Every line of the data is to be transcribed without error.
┌──
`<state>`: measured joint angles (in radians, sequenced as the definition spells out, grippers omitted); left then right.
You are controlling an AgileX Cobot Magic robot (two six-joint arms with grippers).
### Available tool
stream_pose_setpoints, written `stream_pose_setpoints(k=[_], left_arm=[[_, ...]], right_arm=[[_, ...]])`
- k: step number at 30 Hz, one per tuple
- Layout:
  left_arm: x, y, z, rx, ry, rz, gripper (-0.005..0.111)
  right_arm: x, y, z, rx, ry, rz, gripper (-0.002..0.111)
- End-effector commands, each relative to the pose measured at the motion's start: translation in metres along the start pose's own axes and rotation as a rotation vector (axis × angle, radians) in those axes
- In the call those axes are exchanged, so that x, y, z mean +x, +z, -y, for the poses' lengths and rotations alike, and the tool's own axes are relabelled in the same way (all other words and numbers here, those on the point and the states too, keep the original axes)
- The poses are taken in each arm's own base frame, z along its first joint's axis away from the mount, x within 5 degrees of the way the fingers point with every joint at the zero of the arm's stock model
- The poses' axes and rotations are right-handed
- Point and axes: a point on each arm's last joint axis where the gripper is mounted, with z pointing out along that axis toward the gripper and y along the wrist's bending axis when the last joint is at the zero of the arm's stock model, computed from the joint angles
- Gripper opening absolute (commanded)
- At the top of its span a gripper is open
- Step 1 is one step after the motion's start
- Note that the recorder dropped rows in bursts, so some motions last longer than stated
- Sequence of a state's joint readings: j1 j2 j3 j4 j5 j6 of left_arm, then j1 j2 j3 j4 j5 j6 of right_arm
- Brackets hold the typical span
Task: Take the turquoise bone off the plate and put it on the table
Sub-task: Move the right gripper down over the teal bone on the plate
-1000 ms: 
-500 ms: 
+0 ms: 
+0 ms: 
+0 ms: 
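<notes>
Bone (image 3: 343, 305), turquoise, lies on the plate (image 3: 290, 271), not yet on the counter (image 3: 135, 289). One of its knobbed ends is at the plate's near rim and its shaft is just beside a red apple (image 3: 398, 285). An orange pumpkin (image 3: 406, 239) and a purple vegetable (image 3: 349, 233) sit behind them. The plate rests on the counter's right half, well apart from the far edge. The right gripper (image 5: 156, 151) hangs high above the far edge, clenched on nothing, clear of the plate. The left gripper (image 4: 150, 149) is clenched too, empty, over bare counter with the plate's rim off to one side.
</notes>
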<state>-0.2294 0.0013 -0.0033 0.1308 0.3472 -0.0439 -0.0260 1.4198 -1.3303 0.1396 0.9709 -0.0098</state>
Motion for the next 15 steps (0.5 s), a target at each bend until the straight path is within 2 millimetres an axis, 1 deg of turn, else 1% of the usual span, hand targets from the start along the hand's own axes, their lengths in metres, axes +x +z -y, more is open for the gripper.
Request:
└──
*Exercise result*
`<state>`: measured joint angles (in radians, sequenced as the definition spells out, grippers omitted); left then right.
You are controlling an AgileX Cobot Magic robot (two six-joint arms with grippers).
### Available tool
stream_pose_setpoints, written `stream_pose_setpoints(k=[_], left_arm=[[_, ...]], right_arm=[[_, ...]])`
- k: step number at 30 Hz, one per tuple
- Layout:
  left_arm: x, y, z, rx, ry, rz, gripper (-0.005..0.111)
  right_arm: x, y, z, rx, ry, rz, gripper (-0.002..0.111)
- End-effector commands, each relative to the pose measured at the motion's start: translation in metres along the start pose's own axes and rotation as a rotation vector (axis × angle, radians) in those axes
- In the call those axes are exchanged, so that x, y, z mean +x, +z, -y, for the poses' lengths and rotations alike, and the tool's own axes are relabelled in the same way (all other words and numbers here, those on the point and the states too, keep the original axes)
- The poses are taken in each arm's own base frame, z along its first joint's axis away from the mount, x within 5 degrees of the way the fingers point with every joint at the zero of the arm's stock model
- The poses' axes and rotations are right-handed
- Point and axes: a point on each arm's last joint axis where the gripper is mounted, with z pointing out along that axis toward the gripper and y along the wrist's bending axis when the last joint is at the zero of the arm's stock model, computed from the joint angles
- Gripper opening absolute (commanded)
- At the top of its span a gripper is open
- Step 1 is one step after the motion's start
- Note that the recorder dropped rows in bursts, so some motions last longer than stated
- Sequence of a state's joint readings: j1 j2 j3 j4 j5 j6 of left_arm, then j1 j2 j3 j4 j5 j6 of right_arm
- Brackets hold the typical span
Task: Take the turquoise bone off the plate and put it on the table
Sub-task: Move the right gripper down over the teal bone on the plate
-1000 ms: 
-500 ms: 
+0 ms: 
+0 ms: 
+0 ms: 
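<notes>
Bone (image 3: 343, 305), turquoise, lies on the plate (image 3: 290, 271), not yet on the counter (image 3: 135, 289). One of its knobbed ends is at the plate's near rim and its shaft is just beside a red apple (image 3: 398, 285). An orange pumpkin (image 3: 406, 239) and a purple vegetable (image 3: 349, 233) sit behind them. The plate rests on the counter's right half, well apart from the far edge. The right gripper (image 5: 156, 151) hangs high above the far edge, clenched on nothing, clear of the plate. The left gripper (image 4: 150, 149) is clenched too, empty, over bare counter with the plate's rim off to one side.
</notes>
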<state>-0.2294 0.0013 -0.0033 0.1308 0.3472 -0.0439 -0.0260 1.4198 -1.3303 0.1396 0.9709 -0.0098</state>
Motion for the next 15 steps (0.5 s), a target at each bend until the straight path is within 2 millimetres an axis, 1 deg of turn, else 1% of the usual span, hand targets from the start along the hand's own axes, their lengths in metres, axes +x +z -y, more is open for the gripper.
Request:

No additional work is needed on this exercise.